Some questions we could ask ourselves about this dataset are: (and there is no easy answer without some experimentation)
Would we be better off using the differential between the teams as features?
Can we generate any other useful features from the dataset provided?
Do we need to weigh the home and away teams because home teams win more often?
In this tutorial we will:
- Train a model using 68 feature columns
- Use a datetime split in training/test data (a random 80/20 split could also be used)

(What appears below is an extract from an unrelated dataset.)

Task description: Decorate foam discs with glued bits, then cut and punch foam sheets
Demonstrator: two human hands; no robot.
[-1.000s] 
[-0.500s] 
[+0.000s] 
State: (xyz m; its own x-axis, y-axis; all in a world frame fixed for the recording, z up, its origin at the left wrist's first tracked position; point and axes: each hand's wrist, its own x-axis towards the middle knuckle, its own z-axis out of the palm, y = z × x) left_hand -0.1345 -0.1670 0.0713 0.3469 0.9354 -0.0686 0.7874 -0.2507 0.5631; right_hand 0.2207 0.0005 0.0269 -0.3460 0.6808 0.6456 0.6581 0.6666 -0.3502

- Use accuracy to evaluate our models
Get data from our dataset
- Team_1_goalsScored and Team_2_goalsScored columns - target variables
- The raw stats of the two teams (68 columns) - features
Do we need to scale or normalize the feature columns in order for it to make mathematical sense to a ML model? This depends on the type of model we are training, but it's definitely worth investigating in order to achieve a high performing model.
We should also investigate the dataset to check if it's balanced on all classes or if it's skewed towards a particular class (i.e are there an equal number of wins, losses and draws?). If not, would this affect model performance?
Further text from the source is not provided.